Yes, some have felt that since they reject any possibility of God that Aliens could be the designer. However, that doesn't really change the issue, the issue is the design.
No. The issue is the obvious bias you engage in based on your a priori faith-based beliefs.
To identify the Designer other factors must be determined and only become important to those show a desire to know who is behind the design. Regardless, of who the designer is, your claim was that a "designer" whoever that might be would not design in such a way as producing nested hierarchies.
That's not really a claim. That's an observation.
Nobody designs like that. It has no use and only wastes energy and resources.
This is why we don't expect to see nested hierarchies in designed things.

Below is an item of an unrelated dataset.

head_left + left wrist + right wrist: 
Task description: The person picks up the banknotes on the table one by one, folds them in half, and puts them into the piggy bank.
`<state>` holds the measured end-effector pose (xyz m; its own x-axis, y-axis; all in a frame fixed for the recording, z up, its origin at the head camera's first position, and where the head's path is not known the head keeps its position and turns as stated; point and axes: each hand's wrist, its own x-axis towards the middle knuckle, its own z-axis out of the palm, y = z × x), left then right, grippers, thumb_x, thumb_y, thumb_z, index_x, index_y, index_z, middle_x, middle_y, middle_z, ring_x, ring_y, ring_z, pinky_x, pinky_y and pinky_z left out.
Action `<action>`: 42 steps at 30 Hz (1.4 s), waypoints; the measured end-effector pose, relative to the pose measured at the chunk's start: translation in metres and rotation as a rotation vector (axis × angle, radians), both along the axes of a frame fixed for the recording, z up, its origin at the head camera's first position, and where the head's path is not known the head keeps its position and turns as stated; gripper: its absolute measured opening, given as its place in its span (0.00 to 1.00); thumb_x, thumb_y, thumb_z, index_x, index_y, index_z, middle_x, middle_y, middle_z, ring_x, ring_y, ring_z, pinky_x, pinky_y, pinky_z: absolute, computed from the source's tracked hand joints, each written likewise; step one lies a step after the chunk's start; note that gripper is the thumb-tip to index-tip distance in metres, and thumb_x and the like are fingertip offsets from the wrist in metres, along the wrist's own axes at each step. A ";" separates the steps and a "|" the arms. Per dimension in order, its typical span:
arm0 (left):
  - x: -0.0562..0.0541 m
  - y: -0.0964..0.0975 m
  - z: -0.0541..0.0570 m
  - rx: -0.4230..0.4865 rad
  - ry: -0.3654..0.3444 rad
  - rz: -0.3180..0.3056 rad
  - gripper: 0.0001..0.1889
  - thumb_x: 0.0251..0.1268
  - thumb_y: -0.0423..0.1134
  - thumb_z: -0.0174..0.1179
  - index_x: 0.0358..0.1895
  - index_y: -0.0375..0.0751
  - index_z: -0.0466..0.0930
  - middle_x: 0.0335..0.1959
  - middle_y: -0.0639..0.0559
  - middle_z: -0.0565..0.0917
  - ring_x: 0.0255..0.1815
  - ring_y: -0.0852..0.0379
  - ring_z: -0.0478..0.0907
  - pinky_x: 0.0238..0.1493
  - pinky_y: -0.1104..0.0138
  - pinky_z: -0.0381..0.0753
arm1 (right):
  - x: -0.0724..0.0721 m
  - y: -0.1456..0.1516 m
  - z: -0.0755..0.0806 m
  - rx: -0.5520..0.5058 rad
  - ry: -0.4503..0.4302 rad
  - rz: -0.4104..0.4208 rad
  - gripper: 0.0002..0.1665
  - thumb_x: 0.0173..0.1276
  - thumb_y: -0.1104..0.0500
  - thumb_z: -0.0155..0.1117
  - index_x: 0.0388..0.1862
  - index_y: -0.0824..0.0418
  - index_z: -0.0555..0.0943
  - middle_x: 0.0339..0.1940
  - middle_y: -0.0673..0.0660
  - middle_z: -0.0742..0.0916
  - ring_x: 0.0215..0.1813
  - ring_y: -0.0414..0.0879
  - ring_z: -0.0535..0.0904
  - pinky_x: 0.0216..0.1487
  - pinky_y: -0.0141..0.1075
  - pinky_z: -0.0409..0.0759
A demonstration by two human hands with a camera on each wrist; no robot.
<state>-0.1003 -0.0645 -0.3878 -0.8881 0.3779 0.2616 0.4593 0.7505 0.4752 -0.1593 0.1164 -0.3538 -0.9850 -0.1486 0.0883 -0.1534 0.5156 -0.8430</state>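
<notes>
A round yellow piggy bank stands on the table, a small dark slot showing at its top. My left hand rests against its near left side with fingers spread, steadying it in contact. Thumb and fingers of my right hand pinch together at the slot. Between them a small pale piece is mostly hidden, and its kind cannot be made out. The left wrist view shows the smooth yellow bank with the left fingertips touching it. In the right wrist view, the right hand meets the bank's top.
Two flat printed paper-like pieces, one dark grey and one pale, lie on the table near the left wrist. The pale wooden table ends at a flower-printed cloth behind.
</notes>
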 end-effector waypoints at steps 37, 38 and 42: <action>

On the other hand, nested hierarchies are not only what we expect to see in evolved things... they are the inevitable result of a mechanism like biological evolution.
So....
On the one hand we have your bare assertion of design, with as only reason that "it looks that way to you", without any evidence whatsoever that such designers exist and with no good explanation why this designer would produce nested hierarchies....
On the other hand, we have an observable natural process which inevitably leads to such hierarchies.
This shouldn't be a hard choice to make as to which is most likely...
Just making the assertion that it is not something ID would do is not really a valid argument.
I don't do that. That's what you do but then by stating the obvious.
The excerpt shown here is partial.